Word for word, reproduce the records that follow.

═══ Records supplied

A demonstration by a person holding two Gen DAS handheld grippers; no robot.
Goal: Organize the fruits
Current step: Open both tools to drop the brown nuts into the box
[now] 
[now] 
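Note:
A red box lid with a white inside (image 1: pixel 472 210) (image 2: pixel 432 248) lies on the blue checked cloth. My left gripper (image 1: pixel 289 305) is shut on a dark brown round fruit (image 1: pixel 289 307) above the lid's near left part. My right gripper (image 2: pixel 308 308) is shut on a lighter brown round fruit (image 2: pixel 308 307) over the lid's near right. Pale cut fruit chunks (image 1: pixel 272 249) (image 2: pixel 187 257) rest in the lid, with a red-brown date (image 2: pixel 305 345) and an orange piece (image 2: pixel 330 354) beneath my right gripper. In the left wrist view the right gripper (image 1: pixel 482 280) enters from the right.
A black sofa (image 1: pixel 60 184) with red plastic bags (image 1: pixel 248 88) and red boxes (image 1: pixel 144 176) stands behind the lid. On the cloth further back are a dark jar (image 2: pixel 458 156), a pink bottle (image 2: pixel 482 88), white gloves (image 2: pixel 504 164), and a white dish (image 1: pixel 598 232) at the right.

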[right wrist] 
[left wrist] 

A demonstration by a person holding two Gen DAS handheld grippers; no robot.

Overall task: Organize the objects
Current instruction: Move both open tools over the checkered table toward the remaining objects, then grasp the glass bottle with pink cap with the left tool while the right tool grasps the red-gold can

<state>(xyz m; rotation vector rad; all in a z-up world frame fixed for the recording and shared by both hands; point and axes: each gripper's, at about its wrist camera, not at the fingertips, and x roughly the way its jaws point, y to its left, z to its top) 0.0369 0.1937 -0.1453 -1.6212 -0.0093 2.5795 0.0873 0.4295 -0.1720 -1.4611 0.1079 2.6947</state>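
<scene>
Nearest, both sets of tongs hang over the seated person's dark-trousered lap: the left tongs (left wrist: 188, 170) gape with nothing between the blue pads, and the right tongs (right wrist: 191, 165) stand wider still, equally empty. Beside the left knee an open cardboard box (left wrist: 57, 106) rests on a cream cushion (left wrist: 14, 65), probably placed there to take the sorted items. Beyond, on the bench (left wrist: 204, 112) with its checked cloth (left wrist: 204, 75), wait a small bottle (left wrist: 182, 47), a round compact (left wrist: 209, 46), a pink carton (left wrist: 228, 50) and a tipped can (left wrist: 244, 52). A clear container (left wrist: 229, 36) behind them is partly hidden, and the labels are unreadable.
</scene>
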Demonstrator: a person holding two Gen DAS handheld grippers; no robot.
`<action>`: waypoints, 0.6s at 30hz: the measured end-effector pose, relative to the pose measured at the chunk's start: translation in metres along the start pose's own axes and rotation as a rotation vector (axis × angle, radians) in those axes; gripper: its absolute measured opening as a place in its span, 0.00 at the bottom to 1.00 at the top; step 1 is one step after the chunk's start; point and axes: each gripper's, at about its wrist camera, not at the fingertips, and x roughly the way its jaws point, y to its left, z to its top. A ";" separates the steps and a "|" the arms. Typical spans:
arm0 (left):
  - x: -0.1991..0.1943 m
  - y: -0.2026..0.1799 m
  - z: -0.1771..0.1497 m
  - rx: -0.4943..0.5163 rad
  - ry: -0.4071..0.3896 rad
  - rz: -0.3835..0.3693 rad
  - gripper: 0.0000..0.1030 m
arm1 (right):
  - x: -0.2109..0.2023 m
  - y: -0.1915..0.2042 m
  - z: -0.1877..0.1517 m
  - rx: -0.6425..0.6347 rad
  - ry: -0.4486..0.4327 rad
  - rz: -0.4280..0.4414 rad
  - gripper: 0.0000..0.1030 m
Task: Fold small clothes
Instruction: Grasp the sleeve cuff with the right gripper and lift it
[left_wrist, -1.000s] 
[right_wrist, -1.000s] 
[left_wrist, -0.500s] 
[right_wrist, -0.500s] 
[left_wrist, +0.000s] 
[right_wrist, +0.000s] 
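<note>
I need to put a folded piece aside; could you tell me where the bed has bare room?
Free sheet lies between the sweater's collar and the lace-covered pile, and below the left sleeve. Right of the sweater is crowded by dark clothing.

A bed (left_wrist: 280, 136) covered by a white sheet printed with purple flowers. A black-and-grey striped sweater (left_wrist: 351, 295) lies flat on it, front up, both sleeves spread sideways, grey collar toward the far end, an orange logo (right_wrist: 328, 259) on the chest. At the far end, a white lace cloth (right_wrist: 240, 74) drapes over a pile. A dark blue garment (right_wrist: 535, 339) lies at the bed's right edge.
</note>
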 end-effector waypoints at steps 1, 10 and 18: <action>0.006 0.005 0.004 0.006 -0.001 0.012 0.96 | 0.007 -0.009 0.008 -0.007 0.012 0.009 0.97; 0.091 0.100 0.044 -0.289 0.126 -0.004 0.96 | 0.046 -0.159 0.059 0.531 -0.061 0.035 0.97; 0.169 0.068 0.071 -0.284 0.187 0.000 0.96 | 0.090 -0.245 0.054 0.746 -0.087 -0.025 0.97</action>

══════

Task output
A demonstration by a person holding two Gen DAS handheld grippers; no robot.
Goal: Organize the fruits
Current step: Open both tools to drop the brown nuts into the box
[now] 
[now] 
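Note:
A red box lid with a white inside (image 1: pixel 472 210) (image 2: pixel 432 248) lies on the blue checked cloth. My left gripper (image 1: pixel 289 305) is shut on a dark brown round fruit (image 1: pixel 289 307) above the lid's near left part. My right gripper (image 2: pixel 308 308) is shut on a lighter brown round fruit (image 2: pixel 308 307) over the lid's near right. Pale cut fruit chunks (image 1: pixel 272 249) (image 2: pixel 187 257) rest in the lid, with a red-brown date (image 2: pixel 305 345) and an orange piece (image 2: pixel 330 354) beneath my right gripper. In the left wrist view the right gripper (image 1: pixel 482 280) enters from the right.
A black sofa (image 1: pixel 60 184) with red plastic bags (image 1: pixel 248 88) and red boxes (image 1: pixel 144 176) stands behind the lid. On the cloth further back are a dark jar (image 2: pixel 458 156), a pink bottle (image 2: pixel 482 88), white gloves (image 2: pixel 504 164), and a white dish (image 1: pixel 598 232) at the right.
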
[right wrist] 
[left wrist] 

A demonstration by a person holding two Gen DAS handheld grippers; no robot.

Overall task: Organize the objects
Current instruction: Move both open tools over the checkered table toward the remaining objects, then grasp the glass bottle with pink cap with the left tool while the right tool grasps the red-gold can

<state>(xyz m; rotation vector rad; all in a z-up world frame fixed for the recording and shared by both hands; point and axes: each gripper's, at about its wrist camera, not at the fingertips, and x roughly the way its jaws point, y to its left, z to its top) 0.0369 0.1937 -0.1453 -1.6212 -0.0093 2.5795 0.0873 0.4295 -0.1720 -1.4611 0.1079 2.6947</state>
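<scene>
Nearest, both sets of tongs hang over the seated person's dark-trousered lap: the left tongs (left wrist: 188, 170) gape with nothing between the blue pads, and the right tongs (right wrist: 191, 165) stand wider still, equally empty. Beside the left knee an open cardboard box (left wrist: 57, 106) rests on a cream cushion (left wrist: 14, 65), probably placed there to take the sorted items. Beyond, on the bench (left wrist: 204, 112) with its checked cloth (left wrist: 204, 75), wait a small bottle (left wrist: 182, 47), a round compact (left wrist: 209, 46), a pink carton (left wrist: 228, 50) and a tipped can (left wrist: 244, 52). A clear container (left wrist: 229, 36) behind them is partly hidden, and the labels are unreadable.
</scene>
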Demonstrator: a person holding two Gen DAS handheld grippers; no robot.
`<action>`: waypoints, 0.6s at 30hz: the measured end-effector pose, relative to the pose measured at the chunk's start: translation in metres along the start pose's own axes and rotation as a rotation vector (axis × angle, radians) in those axes; gripper: its absolute measured opening as a place in its span, 0.00 at the bottom to 1.00 at the top; step 1 is one step after the chunk's start; point and axes: each gripper's, at about its wrist camera, not at the fingertips, and x roughly the way its jaws point, y to its left, z to its top. A ";" separates the steps and a "|" the arms. Typical spans:
arm0 (left):
  - x: -0.1991..0.1943 m
  - y: -0.2026..0.1799 m
  - z: -0.1771..0.1497 m
  - rx: -0.4943..0.5163 rad
  - ry: -0.4071..0.3896 rad
  - rz: -0.3835..0.3693 rad
  - gripper: 0.0000..0.1030 m
arm1 (right):
  - x: -0.2109..0.2023 m
  - y: -0.1915..0.2042 m
  - z: -0.1877..0.1517 m
  - rx: -0.6425..0.6347 rad
  - ry: -0.4486..0.4327 rad
  - rz: -0.4280..0.4414 rad
  - gripper: 0.0000..0.1030 m
Task: Fold small clothes
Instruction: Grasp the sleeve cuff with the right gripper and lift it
[left_wrist, -1.000s] 
[right_wrist, -1.000s] 
[left_wrist, -0.500s] 
[right_wrist, -0.500s] 
[left_wrist, +0.000s] 
[right_wrist, +0.000s] 
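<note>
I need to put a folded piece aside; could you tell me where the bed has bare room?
Free sheet lies between the sweater's collar and the lace-covered pile, and below the left sleeve. Right of the sweater is crowded by dark clothing.

A bed (left_wrist: 280, 136) covered by a white sheet printed with purple flowers. A black-and-grey striped sweater (left_wrist: 351, 295) lies flat on it, front up, both sleeves spread sideways, grey collar toward the far end, an orange logo (right_wrist: 328, 259) on the chest. At the far end, a white lace cloth (right_wrist: 240, 74) drapes over a pile. A dark blue garment (right_wrist: 535, 339) lies at the bed's right edge.
</note>
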 end-effector waypoints at steps 1, 10 and 18: <action>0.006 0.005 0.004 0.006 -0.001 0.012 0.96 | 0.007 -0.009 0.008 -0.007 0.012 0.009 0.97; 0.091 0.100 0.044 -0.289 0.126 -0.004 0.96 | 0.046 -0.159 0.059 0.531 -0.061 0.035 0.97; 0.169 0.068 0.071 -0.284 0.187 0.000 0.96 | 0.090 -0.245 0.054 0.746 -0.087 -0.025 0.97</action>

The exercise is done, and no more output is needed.